Regional Reviews: Albuquerque/Santa Fe
The Country House
Also see Rob's review of The Diary of Anne Frank
A few years ago, the Fusion group put on another Margulies play, Time Stands Still, which could not be more different in content and feel from the The Country House. Time Stands Still told the story of two war correspondents working to heal wounds that can't be healed. The Country House deals in complex family relationshipswhich also cannot be healedand he tips the tensions into comedy.
The set-up is high sitcom. Anna (Laurie Thomas) is hosting a family reunion a year after the death of her daughter Kathy, from cancer.

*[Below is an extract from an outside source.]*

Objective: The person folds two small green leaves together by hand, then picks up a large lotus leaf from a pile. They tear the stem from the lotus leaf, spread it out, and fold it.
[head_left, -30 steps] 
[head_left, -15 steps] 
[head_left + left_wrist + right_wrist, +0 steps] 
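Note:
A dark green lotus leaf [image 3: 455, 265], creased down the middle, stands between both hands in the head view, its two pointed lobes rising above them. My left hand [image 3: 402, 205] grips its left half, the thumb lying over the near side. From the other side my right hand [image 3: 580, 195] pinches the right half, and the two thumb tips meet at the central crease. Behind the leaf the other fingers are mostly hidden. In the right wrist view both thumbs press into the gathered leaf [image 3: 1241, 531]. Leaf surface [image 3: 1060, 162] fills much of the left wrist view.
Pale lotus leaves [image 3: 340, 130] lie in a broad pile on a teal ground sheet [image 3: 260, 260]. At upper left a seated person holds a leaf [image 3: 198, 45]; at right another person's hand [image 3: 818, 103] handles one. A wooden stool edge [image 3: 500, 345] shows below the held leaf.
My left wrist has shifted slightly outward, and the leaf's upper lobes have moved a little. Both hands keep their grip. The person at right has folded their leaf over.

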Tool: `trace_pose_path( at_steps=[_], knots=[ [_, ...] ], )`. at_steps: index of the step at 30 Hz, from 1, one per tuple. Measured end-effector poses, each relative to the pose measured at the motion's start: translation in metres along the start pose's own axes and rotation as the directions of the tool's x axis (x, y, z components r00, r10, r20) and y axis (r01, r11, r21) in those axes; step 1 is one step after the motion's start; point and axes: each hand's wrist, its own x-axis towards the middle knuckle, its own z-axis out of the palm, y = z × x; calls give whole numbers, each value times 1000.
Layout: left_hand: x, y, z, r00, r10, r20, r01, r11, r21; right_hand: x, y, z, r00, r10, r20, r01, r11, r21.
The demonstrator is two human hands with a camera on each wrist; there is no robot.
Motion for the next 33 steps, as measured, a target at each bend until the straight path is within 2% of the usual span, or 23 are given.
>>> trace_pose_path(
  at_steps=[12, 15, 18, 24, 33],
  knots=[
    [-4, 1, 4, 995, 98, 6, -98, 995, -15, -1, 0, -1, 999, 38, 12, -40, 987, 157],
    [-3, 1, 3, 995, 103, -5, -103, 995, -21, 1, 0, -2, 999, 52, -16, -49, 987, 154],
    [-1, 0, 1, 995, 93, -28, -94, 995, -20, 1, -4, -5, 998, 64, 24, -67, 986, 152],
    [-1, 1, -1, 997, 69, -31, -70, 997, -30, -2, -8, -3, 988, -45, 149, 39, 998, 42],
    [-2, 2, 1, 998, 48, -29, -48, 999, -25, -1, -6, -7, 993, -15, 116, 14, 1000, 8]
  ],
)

Anna's son Elliott (Bruce Holmes) lives in the home. Visitors include Kathy's daughter Susie (Rhiannon Frazier), Kathy's husband Walter (Paul Blott), Walter's new fiancée Nell (Jacqueline Reid), and Michael (Ross Kelly), a family friend and handsome movie star. The family makes its living in showbiz, whether it's theatre or film.
Nobody is over Kathy's death except Walter, who is delighting in his new love for Nell. The family resents Walter and Nell. To complicate the reunion, Nell is Elliott's former flame from years ago when they were both acting in summer stock. Elliott, of course, has never gotten over Nell.
The parallels to The Seagull are clear, though not quite as explicit as in Stupid Fucking Bird, Aaron Posner's recent take on The Seagull, presented by Fusion earlier in the season. Stupid Fucking Bird was pretty much blow-for-blow, while The Country House trades in the same characters and resentments while diverting the plot.
It's great to see contemporary playwrights pick up Chekhov in a way that suggests Chekhov hasn't quite been digested yet. Interestingly, both playwrights hone in on the comedy in the characters' desperation, and both playwrights focus on the emotional fireworks bursting from the Konstantin (Elliott) character, the ne-re-do-well wannabe playwright who tortures his family by reading his self-indulgent and amateurish script.
The play's strength is its humor. Again and again it tips into farce, and then tips back into smart-funny. All of the characters have their high drama moments, but we don't really care. It's the hilarity of their desperation that keeps the show lively.
Director Gil Lazier has assembled a fabulous cast. Many of the Fusion's big hitters are here, with Thomas, Reid, and Holmes acting and Lazier directing. While the play suffered some harsh criticism from The New York Times and Variety a couple years ago, it's actually a pretty solid story. In the Fusion production the acting is just delicious. We get another strong performance from Reid, who's a completely different human being in each role. Holmes brings warmth to Elliott, which saves the character from being annoyingly acerbic. Blott and Thomas are both excellent. Kelly mostly has to just look good, and he does it well.
The emotional center seems to be Susie. Her grief over her mother's death is pure, unencumbered by her own needs or conniving plans. She just hurts and wants to be with her family remembering Mom. The drama in the house thwarts this simple need. Newcomer Frazier well captures Susie's innocence and pain.
This is a turn away from Chekhov, who usually finds a way to pinpoint a character's selfish motives hiding beneath the surface. In Chekhov, a character like Susie is a sap. But in Margulies' play, Susie is sharp enough to go toe-to-toe with her emotionally brutal relatives while remaining sincere. She just misses her mother. This wins her the heart of the play, and Frazier delivers this deftly.
The Country House by David Margulies is directed by Gil Lazier for Fusion. The play runs at the Cell Theatre, 700 1st. St. NW, Thursdays through Sundays, ending on Saturday, April 29, 2016. Thursday, Friday, and Saturday performances begin at 8:00 pm. There is a Saturday afternoon performance at 2:00 pm. On Sunday, April 30, there will be a pay-what-you-wish performance at the Kimo Theatre at 7:00 pm. For reservations, go to fusionabq.org or call 505-766-9412. For the KiMo performance, go to KiMotickets.com.